● Activity: Retype, exactly as they appear below, the lines between the line holding "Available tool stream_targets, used" and the line holding "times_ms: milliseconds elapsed", both ends included.

Collected data
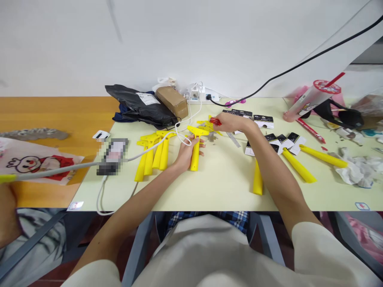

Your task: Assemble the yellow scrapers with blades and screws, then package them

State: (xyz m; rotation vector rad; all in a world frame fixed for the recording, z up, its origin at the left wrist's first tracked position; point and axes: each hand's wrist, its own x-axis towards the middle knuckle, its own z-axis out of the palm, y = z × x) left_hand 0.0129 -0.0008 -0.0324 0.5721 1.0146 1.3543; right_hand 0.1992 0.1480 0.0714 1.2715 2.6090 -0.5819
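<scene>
Around the upper handle of a yellow T-shaped scraper, my left hand is closed, with the crosshead pointing away from me. My right hand is closed on a red-handled tool just beyond the crosshead; its working end is hidden. Beneath it lie more yellow scraper heads and a thin metal strip. Left of my left hand, several yellow scrapers lie side by side. On the right, yellow handles rest with their far ends by black-and-white cards.
A white cable crosses over the scrapers. At the back are a black plastic bag, a cardboard box and a power strip. A tall drink cup and crumpled tissue stand right. Someone's arm shows far left.
</scene>
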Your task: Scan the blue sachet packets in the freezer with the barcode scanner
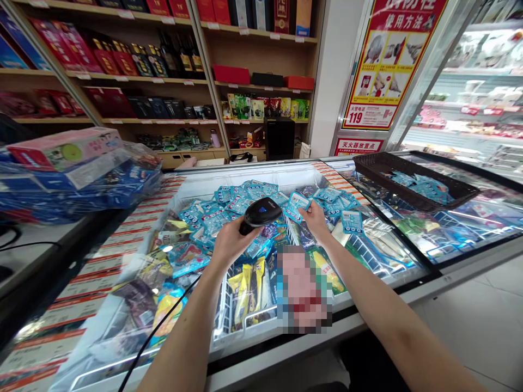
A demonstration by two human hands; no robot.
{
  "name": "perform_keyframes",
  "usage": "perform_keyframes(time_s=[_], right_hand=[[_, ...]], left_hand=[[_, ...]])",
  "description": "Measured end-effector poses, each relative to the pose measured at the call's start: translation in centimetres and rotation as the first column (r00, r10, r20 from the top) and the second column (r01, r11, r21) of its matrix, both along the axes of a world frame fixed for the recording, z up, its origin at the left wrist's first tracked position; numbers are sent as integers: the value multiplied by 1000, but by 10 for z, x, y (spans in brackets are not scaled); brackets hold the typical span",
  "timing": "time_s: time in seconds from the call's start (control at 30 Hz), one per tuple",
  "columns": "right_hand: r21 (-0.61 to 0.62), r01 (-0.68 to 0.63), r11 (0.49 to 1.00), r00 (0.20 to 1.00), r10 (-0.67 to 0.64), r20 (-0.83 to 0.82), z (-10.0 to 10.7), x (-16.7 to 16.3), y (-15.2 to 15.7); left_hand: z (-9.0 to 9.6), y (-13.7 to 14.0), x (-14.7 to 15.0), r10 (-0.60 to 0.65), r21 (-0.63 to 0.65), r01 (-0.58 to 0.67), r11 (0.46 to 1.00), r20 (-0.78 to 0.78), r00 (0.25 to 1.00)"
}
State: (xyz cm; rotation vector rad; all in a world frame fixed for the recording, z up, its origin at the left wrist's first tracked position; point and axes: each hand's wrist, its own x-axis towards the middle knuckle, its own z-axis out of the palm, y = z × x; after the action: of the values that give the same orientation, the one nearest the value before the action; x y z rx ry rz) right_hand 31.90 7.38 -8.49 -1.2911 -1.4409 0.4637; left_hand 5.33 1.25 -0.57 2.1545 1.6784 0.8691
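Note:
My left hand is closed round the grip of a black barcode scanner, its head tilted to the right. A black cord runs back from it along my left forearm. Between the thumb and fingers of my right hand is a small blue packet with a white label, a little to the right of the scanner's head. Many like packets lie in a loose pile on the freezer's glass top, left of the scanner. A smaller group lies to the right, with a single packet nearest me.
Under the glass are frozen goods in wire baskets. A dark brown basket with blue packets stands at the right. Plastic-wrapped boxes are at the left. Shelves of boxes and bottles line the back. A pixelated patch hides part of the front.

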Motion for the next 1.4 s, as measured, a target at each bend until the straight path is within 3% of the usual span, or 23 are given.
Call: perform_keyframes(time_s=[0.23, 0.37, 0.57, 0.7, 0.93, 1.13, 1.4], right_hand=[[6, 23, 1000, 999, -23, -26, 8, -1, -5], [22, 183, 983, 983, -183, -20, 17, 16, -5], [34, 488, 872, 860, -488, 150, 18, 63, -5], [34, 593, 805, 767, -577, 281, 14, 74, -7], [92, 711, 697, 581, -656, 482, 19, 67, -15], [103, 553, 827, 612, -487, 623, 9, 64, -13], [124, 530, 839, 596, -472, 650, 6, 62, -12]], left_hand=[[-3, 2, -1, 3, 8, -3, 1000, 25, 1000], [-7, 5, -4, 15, 18, -15, 1000, 16, 1000], [-11, 10, -9, 39, 59, -40, 997, 11, 999], [-11, 11, -11, 58, 60, -58, 996, -6, 998], [-11, 10, -13, 134, 67, -132, 989, -22, 991], [-8, 8, -15, 178, 72, -176, 982, -22, 984], [-5, 7, -16, 243, 73, -239, 968, -51, 969]])
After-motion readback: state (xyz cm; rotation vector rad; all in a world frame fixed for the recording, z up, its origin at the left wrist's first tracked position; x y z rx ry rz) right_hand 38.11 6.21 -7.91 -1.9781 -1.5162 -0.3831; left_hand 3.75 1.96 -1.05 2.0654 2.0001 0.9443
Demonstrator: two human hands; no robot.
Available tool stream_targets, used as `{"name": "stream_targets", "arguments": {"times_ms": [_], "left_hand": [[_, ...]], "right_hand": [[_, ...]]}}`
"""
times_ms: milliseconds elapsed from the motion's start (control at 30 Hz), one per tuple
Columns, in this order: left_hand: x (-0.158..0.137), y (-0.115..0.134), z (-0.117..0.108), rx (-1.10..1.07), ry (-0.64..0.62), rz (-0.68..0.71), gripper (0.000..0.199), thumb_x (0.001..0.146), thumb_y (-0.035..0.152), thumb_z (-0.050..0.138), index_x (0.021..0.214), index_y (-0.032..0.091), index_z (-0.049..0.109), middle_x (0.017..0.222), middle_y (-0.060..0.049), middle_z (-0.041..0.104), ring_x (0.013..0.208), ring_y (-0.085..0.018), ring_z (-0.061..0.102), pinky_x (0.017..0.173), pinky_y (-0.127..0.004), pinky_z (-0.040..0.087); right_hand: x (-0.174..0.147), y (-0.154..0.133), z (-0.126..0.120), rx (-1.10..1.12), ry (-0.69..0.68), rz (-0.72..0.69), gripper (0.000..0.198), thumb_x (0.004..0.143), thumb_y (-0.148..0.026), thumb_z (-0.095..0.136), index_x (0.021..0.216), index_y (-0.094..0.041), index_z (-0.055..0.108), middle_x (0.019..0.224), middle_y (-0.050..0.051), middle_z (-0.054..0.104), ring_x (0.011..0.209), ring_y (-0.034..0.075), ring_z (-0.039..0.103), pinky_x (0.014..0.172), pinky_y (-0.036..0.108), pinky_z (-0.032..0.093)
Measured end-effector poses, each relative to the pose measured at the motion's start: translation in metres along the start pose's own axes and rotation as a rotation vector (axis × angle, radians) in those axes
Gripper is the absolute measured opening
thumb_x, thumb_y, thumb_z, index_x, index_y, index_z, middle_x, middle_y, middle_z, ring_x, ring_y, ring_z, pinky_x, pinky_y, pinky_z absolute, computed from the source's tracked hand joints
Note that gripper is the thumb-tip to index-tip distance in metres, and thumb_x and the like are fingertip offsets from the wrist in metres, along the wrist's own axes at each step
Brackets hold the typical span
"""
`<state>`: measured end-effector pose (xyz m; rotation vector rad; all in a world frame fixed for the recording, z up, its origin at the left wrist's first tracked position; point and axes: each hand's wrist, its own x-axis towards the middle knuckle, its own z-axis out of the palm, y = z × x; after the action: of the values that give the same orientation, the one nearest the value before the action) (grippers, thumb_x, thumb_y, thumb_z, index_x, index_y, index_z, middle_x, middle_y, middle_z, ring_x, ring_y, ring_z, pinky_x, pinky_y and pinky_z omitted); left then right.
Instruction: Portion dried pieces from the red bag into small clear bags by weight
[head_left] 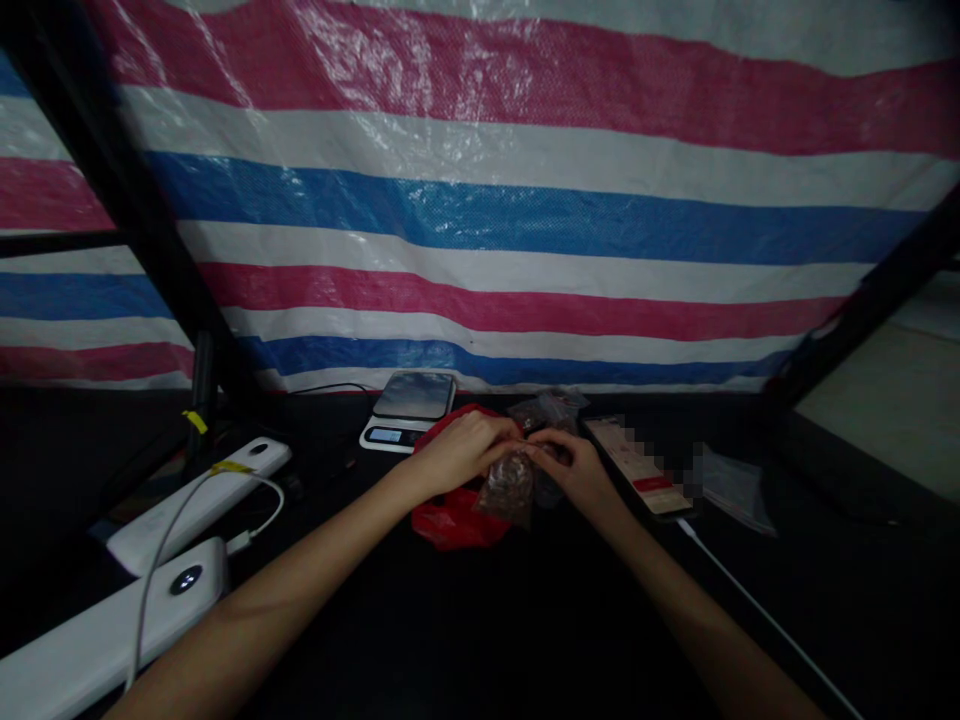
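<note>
Between my two hands hangs a small clear plastic bag [508,490] with brownish contents that I cannot make out. My left hand [471,447] pinches its top edge from the left. From the right, the fingers of my right hand [571,462] close on the same top edge. Under and behind the bag lies a red plastic bag [457,522], partly covered by my left hand and wrist. More clear bags [559,403] with dark contents lie just beyond my fingertips. A white digital scale [412,397] with a lit display stands behind my left hand.
To the right, a phone [637,465] with a lit screen has a white cable [772,605] plugged in. Beside it lies a flat clear bag [735,490]. Two white power banks [180,600] with a looped cable sit at left. A striped tarp [525,220] hangs behind the black table.
</note>
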<state>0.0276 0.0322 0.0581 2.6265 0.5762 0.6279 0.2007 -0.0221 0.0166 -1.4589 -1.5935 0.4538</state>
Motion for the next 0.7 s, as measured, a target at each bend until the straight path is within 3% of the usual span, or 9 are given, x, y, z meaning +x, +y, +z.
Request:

● Result of this exercise:
Available tool stream_targets, used as `{"name": "stream_targets", "arguments": {"times_ms": [_], "left_hand": [[_, ...]], "right_hand": [[_, ...]]}}`
"""
times_ms: milliseconds elapsed from the motion's start (control at 30 Hz), one per tuple

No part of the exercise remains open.